_Directions for this task_
Look through the lines below for the word "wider", and copy every line that has it.
┌──
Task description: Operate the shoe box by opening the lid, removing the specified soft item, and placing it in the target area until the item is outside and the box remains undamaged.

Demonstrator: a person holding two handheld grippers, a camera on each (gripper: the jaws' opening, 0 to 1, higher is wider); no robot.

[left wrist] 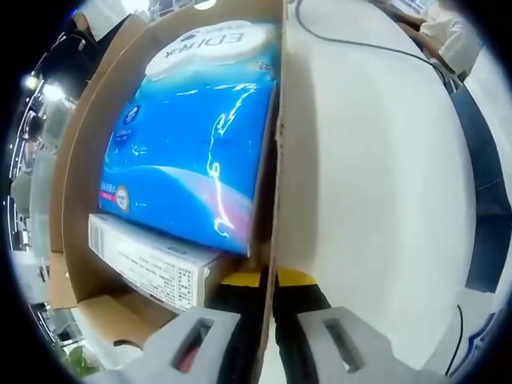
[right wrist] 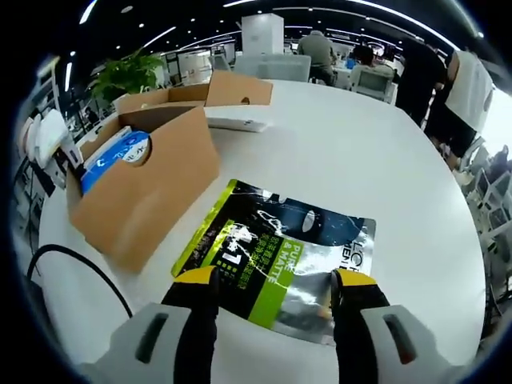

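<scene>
The brown cardboard shoe box [right wrist: 152,192] stands open on the white table [right wrist: 360,160], left of my right gripper. Inside lies a blue soft tissue pack [left wrist: 192,144] on top of a white carton [left wrist: 152,268]. My left gripper [left wrist: 270,280] straddles the box's side wall [left wrist: 276,160], its yellow-tipped jaws close against both faces of the wall, shut on it. A green and silver pouch [right wrist: 280,248] lies flat on the table outside the box. My right gripper [right wrist: 276,280] hovers over the pouch's near edge, open, with nothing between its jaws.
A second open cardboard box [right wrist: 216,92] with a white slab [right wrist: 236,122] beside it sits at the back of the table. A black cable [right wrist: 80,264] loops at the near left. A plant [right wrist: 128,76] and several people stand beyond the table. A sleeve [left wrist: 488,200] shows at the right.
</scene>
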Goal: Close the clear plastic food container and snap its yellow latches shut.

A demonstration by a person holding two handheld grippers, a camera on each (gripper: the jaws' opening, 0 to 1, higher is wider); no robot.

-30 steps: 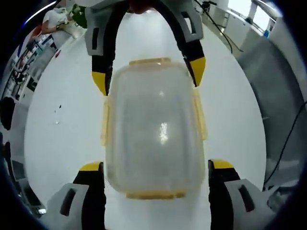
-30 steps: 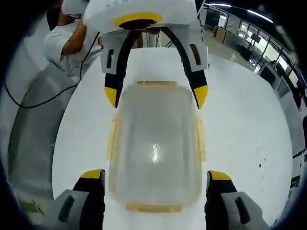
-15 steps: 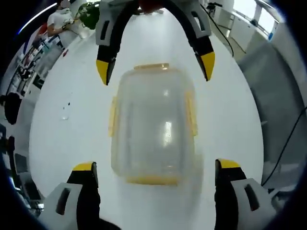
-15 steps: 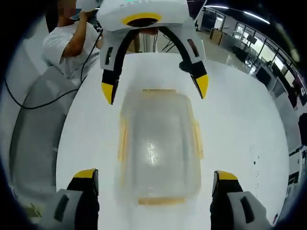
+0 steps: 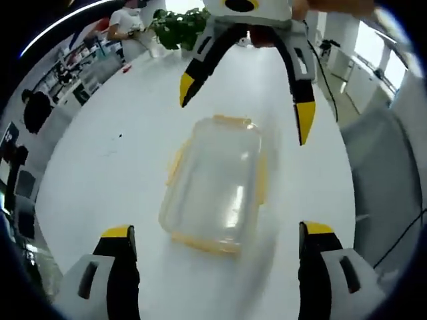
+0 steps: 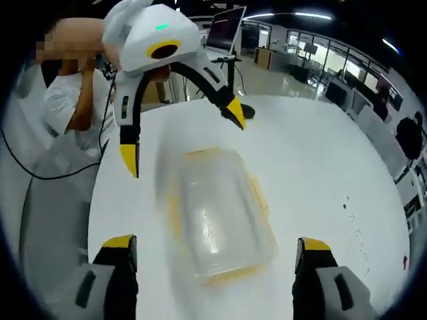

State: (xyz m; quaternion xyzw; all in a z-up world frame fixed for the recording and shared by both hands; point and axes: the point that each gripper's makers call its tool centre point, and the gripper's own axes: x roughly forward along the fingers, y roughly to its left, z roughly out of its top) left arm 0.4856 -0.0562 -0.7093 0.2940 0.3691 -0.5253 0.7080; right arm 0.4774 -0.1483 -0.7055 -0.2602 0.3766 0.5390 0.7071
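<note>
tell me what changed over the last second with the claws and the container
Both claws, the left claw and the right claw, pulled up and back from the clear plastic food container with yellow latches, which they flanked closely a second ago. Both stay open. The container remains closed on the white table.

Motion blur is smearing the clear container [image 6: 213, 213] in the right gripper view — its yellow latches [image 6: 257, 193] are running into streaks, so whether they are snapped down cannot be told. In the left gripper view the container's [image 5: 217, 183] near corner is also blurring into the white worktop [image 5: 107, 173]. Both jaws of the left tool [image 5: 217, 243] are being cut off by the picture's bottom edge; the right tool [image 6: 213, 250] is being cropped likewise. The figures and plant [image 5: 177, 23] beyond the worktop are showing too small for detail.
</note>
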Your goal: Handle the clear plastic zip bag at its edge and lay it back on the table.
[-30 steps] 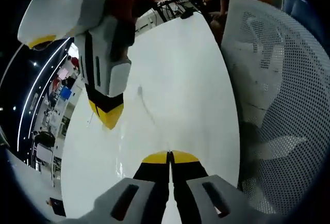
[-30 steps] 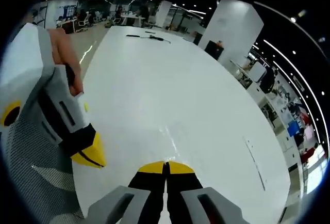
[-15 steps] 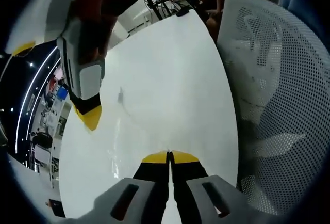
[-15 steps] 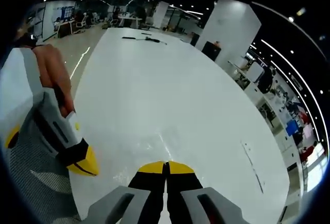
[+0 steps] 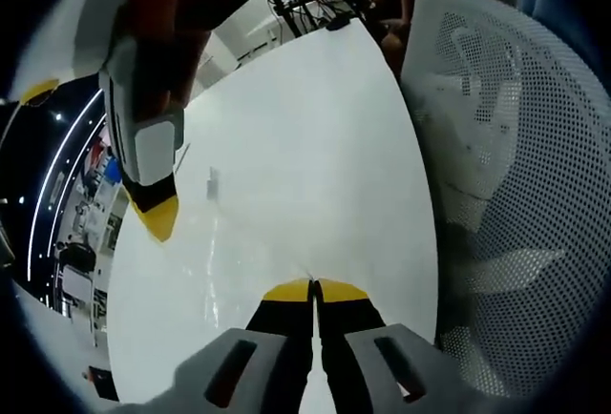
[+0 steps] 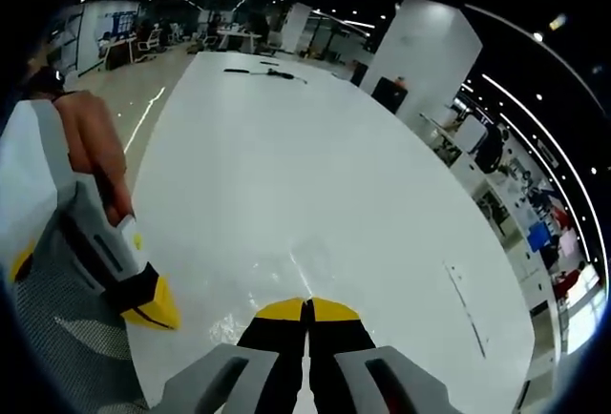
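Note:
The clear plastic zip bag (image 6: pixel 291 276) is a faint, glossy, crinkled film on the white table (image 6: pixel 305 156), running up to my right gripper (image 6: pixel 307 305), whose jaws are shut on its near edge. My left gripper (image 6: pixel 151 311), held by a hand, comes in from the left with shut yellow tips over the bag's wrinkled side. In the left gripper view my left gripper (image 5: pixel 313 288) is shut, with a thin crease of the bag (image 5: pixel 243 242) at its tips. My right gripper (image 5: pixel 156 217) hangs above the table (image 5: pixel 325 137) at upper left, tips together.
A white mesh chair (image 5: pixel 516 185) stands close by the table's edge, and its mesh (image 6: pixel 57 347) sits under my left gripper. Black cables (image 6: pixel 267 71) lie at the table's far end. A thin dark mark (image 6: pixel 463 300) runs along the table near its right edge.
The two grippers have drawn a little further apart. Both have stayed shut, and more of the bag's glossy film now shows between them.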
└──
_Result for this exercise_
Demonstrator: a person holding two handheld grippers, a camera on each (gripper: the jaws' opening, 0 to 1, higher is wider); no robot.
A demonstration by a person holding two handheld grippers, a camera on each (gripper: the jaws' opening, 0 to 1, higher is wider); no robot.

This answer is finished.